Captivated by You(150)

“Have you heard from Trey?” I asked.

It was kind of miraculous how often Cary and I ended up in the same place at the same time. Or maybe it was a shared curse.

“He sent me a text saying he was thinking about me but wasn’t ready to talk yet.”

“Well, that’s something.”

His hand ran up and down my back. “Is it?”

“Yes,” I said. “I’m in the same place with Gideon. I think about him all the time, but I don’t have anything to say to him right now.”

“So what’s next? Where do you go from here? When do you decide you’ve got something more to say?”

I thought about that a minute, absently watching Harrison Ford hunt for answers in The Fugitive, which we had on mute. “When something changes, I guess.”

“When he changes, you mean. What if he doesn’t?”

I didn’t have that answer yet, and when I tried to think about it, I went a little crazy.

So I asked Cary a question instead. “I know you want to put the baby first and that’s the right thing to do. But Tatiana’s not happy. And you’re not, either. Trey’s definitely not. This isn’t working out for any of you. Have you thought about being with Trey and the two of you helping Tatiana with the baby?”

He snorted. “She’s not gonna go for that. If she’s miserable, everyone else has to be, too.”

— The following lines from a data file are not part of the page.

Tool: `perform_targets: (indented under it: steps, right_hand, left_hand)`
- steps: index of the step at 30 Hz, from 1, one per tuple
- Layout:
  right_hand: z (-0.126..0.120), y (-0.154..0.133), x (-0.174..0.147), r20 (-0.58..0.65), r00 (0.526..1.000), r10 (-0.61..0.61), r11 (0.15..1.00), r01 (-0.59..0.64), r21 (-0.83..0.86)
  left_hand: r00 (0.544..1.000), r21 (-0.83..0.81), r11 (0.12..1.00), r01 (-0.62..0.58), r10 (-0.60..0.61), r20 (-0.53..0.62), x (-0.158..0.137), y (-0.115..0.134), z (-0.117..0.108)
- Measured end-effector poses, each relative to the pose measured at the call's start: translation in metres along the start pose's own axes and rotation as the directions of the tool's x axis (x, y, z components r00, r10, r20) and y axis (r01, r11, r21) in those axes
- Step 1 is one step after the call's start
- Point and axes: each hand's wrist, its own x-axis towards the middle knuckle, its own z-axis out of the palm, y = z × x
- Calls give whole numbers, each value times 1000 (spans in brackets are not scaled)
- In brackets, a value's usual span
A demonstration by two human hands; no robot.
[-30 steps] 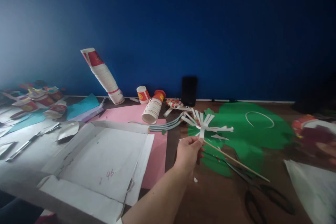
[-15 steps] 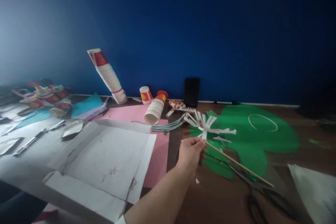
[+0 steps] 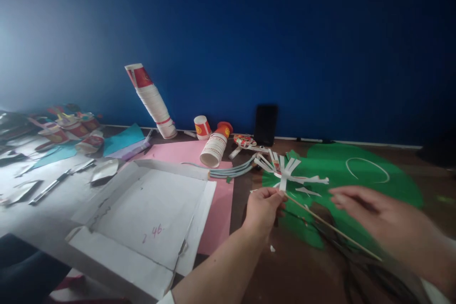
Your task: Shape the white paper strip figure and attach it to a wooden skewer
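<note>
While the left hand [image 3: 264, 204] pinched the wooden stick [image 3: 331, 229] just under its white paper-strip head [image 3: 285, 171], the stick's long axis ran down-right over the green paper [image 3: 359, 180]; the right hand [image 3: 377, 218], loosely spread and holding nothing, was nearer its free end.

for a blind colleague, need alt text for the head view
A left hand pinches a thin wooden stick topped with white cut-paper strips over green paper, while the blurred right hand reaches toward it.
</note>
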Motion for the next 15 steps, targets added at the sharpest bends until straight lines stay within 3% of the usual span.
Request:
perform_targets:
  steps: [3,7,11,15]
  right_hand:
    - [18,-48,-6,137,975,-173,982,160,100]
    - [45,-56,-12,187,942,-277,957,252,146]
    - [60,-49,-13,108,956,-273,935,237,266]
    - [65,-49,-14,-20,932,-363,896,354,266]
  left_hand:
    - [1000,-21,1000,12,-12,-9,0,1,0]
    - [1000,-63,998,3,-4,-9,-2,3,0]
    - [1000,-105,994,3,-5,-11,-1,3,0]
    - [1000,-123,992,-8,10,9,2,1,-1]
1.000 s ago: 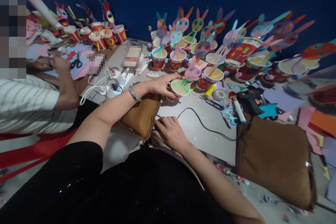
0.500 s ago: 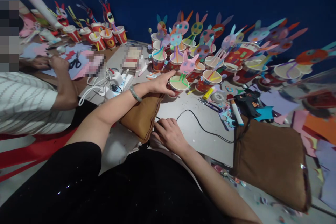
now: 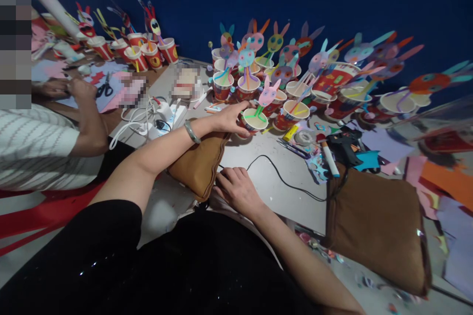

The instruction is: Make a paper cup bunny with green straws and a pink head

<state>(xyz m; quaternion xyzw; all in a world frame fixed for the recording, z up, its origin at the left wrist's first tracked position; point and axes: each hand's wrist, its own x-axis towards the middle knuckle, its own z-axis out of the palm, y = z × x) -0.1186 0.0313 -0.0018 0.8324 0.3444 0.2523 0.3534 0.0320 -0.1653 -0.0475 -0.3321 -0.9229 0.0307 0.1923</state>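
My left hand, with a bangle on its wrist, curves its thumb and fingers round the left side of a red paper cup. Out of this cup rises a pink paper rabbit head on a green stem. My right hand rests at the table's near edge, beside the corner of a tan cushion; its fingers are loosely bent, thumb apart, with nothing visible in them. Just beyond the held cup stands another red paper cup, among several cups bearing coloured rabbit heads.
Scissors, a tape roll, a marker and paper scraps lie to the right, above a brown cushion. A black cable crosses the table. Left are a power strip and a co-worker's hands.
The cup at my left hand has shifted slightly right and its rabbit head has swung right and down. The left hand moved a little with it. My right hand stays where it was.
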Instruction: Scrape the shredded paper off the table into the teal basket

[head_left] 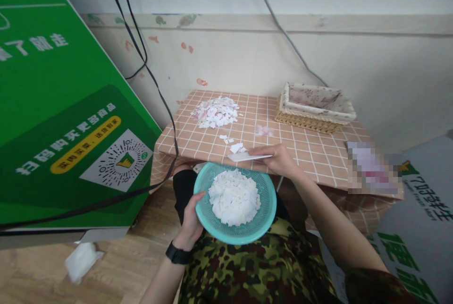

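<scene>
My left hand [193, 216] grips the left rim of a teal plastic colander [267, 219] on my lap, its thumb over the edge. Inside the colander lies a heap of torn white paper scraps [234, 198]. My right hand [279, 158] pinches a flat white card [247, 156] at the table's front edge, just above the colander's far rim. Right behind the card sit a few loose paper pieces [236, 147]. Farther back on the table is a larger pile of white and pinkish paper scraps [217, 111].
A checked cloth covers the table [304, 153]. A lined wicker basket [314, 113] stands at its back right, with a blurred flat item [371, 167] at the right edge. A green panel [88, 105] and a hanging black cable [155, 82] are on the left. A white plastic bag [82, 260] lies on the floor.
</scene>
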Demonstrator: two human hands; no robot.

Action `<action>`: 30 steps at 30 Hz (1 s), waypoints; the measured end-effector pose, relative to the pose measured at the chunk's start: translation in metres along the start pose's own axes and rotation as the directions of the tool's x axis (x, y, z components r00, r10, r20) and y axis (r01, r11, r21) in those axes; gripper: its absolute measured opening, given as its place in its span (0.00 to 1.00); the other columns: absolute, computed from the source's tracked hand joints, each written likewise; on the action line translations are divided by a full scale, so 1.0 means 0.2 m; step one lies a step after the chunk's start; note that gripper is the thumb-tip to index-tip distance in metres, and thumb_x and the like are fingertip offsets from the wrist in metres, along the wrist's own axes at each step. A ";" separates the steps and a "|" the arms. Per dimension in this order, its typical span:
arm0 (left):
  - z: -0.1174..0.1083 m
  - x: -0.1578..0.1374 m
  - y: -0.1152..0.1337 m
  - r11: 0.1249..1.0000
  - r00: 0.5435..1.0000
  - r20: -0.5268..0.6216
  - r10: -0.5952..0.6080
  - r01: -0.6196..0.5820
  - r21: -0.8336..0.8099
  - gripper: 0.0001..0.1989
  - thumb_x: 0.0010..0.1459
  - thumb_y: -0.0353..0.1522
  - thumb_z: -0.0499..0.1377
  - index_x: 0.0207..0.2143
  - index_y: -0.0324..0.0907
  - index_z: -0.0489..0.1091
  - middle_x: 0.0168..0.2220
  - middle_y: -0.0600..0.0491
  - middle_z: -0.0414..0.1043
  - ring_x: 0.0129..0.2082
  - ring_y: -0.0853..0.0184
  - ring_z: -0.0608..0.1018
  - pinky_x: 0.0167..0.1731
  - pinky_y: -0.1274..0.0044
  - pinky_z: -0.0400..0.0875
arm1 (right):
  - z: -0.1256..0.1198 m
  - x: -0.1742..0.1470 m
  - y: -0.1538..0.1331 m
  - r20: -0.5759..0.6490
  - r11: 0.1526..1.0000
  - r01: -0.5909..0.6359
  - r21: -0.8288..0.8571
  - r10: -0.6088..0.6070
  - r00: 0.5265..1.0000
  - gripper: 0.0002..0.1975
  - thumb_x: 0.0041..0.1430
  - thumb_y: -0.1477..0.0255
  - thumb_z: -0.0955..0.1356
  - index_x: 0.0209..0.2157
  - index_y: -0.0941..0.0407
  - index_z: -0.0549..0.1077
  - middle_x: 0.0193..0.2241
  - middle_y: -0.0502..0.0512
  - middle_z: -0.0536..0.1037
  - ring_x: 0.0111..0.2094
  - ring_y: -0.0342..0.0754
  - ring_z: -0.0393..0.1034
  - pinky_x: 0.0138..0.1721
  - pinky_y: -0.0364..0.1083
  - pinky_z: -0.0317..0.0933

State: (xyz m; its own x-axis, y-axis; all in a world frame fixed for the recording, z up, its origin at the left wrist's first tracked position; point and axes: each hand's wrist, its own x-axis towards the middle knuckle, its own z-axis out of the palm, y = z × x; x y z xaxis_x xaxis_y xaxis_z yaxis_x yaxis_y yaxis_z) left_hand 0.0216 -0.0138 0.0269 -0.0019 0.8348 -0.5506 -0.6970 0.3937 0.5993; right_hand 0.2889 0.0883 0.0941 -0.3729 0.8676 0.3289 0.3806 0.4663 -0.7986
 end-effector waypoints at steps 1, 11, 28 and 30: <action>0.00 0.00 0.00 1.000 1.000 0.009 0.002 -0.002 0.000 0.13 0.48 0.31 0.61 0.36 0.34 0.76 0.35 0.47 0.80 0.36 0.58 0.79 0.45 0.69 0.69 | -0.02 0.01 0.01 -0.022 0.999 -0.037 -0.001 0.037 0.999 0.10 0.51 0.72 0.67 0.36 0.51 0.79 0.38 0.51 0.79 0.40 0.51 0.74 0.43 0.48 0.68; 0.01 0.00 0.00 1.000 0.997 0.081 -0.020 0.020 -0.002 0.14 0.50 0.33 0.60 0.38 0.34 0.75 0.37 0.45 0.79 0.38 0.56 0.79 0.45 0.69 0.69 | -0.06 0.03 0.02 -0.184 0.958 -0.099 -0.270 0.050 0.982 0.11 0.55 0.72 0.66 0.38 0.51 0.78 0.37 0.52 0.79 0.37 0.52 0.75 0.39 0.49 0.68; 0.03 -0.01 0.05 0.998 0.997 0.071 -0.041 0.044 -0.040 0.14 0.50 0.34 0.60 0.36 0.34 0.76 0.31 0.47 0.80 0.35 0.56 0.79 0.42 0.68 0.70 | 0.05 -0.13 -0.09 -0.169 0.943 -0.099 -0.317 0.047 0.985 0.12 0.57 0.70 0.65 0.41 0.51 0.76 0.39 0.52 0.79 0.37 0.51 0.75 0.37 0.48 0.69; 0.03 0.00 0.05 0.998 0.997 0.064 -0.032 0.034 -0.043 0.14 0.49 0.34 0.60 0.37 0.34 0.75 0.32 0.47 0.80 0.35 0.56 0.79 0.43 0.68 0.69 | 0.05 -0.11 -0.08 -0.232 0.938 -0.135 -0.320 0.061 0.971 0.11 0.57 0.69 0.65 0.40 0.52 0.77 0.38 0.52 0.79 0.36 0.51 0.75 0.37 0.49 0.69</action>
State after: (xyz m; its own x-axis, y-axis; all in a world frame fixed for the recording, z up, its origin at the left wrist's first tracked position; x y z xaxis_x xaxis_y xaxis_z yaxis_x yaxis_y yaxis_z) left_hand 0.0183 -0.0084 0.0361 0.0662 0.8449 -0.5308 -0.7271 0.4052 0.5543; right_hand 0.2820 0.0594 0.0944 -0.1429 0.9107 0.3877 0.6781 0.3754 -0.6319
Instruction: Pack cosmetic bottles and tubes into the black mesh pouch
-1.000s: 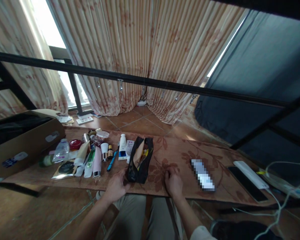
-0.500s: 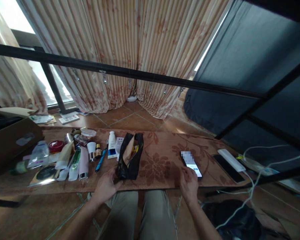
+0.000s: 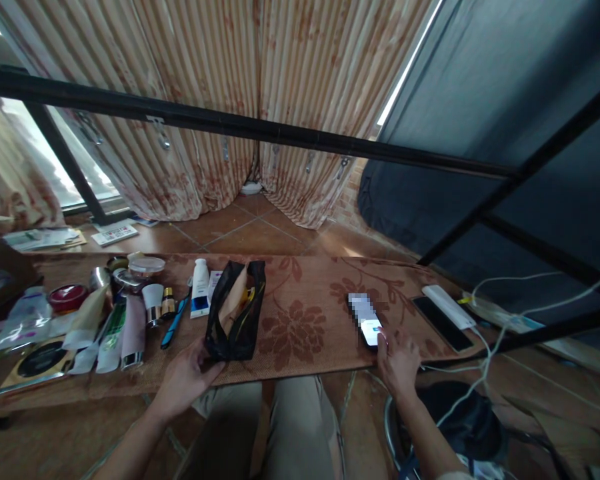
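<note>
A black mesh pouch [image 3: 254, 327] stands on the cloth-covered table with its top gaping, and a beige item and something yellow show inside. My left hand [image 3: 187, 377] grips its lower left corner, thumb along the front bottom edge. To the right, a smartphone [image 3: 370, 331] lies face up with its screen lit, part of the display blurred out. My right hand [image 3: 400, 360] is beside the phone's near end, fingers apart, a fingertip at the edge of the screen. Left of the pouch are a white tube with a blue label [image 3: 200, 290] and a blue-and-black slim tool [image 3: 174, 323].
Several cosmetic tubes, jars and bottles crowd the table's left side, with a pink tube [image 3: 134, 330] and a square compact [image 3: 37, 363]. At the right lie a dark phone [image 3: 443, 323] and a white power bank [image 3: 447, 305] with a cable. A black metal bar [image 3: 280, 132] crosses behind.
My right hand has shifted right of the lit phone and its fingers have spread. The left hand stays at the pouch. The whole view has swung slightly to the right.
</note>
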The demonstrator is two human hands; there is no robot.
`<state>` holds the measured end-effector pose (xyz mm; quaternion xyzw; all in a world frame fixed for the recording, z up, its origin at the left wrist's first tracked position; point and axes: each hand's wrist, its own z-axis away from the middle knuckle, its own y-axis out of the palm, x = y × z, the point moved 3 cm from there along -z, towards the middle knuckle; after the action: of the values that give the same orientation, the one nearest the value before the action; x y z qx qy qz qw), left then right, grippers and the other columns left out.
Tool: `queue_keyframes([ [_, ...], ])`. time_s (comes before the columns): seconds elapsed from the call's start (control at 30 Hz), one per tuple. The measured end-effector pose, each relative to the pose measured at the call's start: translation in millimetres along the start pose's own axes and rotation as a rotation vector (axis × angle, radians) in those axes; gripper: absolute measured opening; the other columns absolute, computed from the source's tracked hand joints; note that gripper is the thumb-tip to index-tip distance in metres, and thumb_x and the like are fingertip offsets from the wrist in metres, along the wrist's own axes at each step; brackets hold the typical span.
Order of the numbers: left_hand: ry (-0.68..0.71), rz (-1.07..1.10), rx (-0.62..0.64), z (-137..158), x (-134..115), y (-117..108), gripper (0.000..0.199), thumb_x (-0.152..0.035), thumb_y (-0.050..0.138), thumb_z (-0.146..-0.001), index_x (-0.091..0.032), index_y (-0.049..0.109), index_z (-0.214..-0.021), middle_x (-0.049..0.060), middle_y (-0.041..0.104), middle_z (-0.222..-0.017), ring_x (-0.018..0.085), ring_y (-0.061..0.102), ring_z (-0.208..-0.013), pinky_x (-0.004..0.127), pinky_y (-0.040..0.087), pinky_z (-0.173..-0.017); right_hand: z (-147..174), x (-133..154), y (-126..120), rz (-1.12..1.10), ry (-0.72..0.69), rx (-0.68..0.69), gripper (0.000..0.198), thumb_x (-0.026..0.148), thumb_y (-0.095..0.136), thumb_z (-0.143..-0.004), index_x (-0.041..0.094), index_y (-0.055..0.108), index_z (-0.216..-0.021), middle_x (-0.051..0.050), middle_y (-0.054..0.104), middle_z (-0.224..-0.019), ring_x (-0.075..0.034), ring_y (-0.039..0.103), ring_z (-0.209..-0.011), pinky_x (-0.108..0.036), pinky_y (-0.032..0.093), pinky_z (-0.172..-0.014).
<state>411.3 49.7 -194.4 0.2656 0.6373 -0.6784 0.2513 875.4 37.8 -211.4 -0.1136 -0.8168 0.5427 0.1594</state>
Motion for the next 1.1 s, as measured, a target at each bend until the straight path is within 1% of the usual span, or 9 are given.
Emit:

“I don’t think that should be her choice to make. She’s as responsible for getting pregnant as you are. You don’t have to do some sort of penance, Cary.” I put my hand over the arm he had lying in his lap, my thumb brushing carefully over the fresh scars on his inner forearm. “Be happy with Trey. Make him happy. And if Tatiana can’t be happy with having two hot guys looking after her, then she’s . . . not doing something right.”

Cary laughed softly and pressed his lips to the crown of my head. “Solve your own problem that easily.”

“I wish I could.” I wished for that more than anything. But I knew it wouldn’t be easy.

And I feared it might be impossible.

THE vibration of my smartphone woke me.

When I realized what the buzzing was, I began searching blindly for my phone, my hands sliding around the bed until I found it. By then, I’d missed the call.

Squinting at the glaringly bright screen, I saw it was just past three A.M. and Gideon had called. My heart skipped as worry chased away sleep. Once again I’d gone to bed cradling my phone, unable to stop reading the many texts he had sent me.

I called him back.

“Angel,” he answered on the first ring, his voice hoarse.

“Is everything okay?”

“Yes. No.” He blew out his breath. “I had a nightmare.”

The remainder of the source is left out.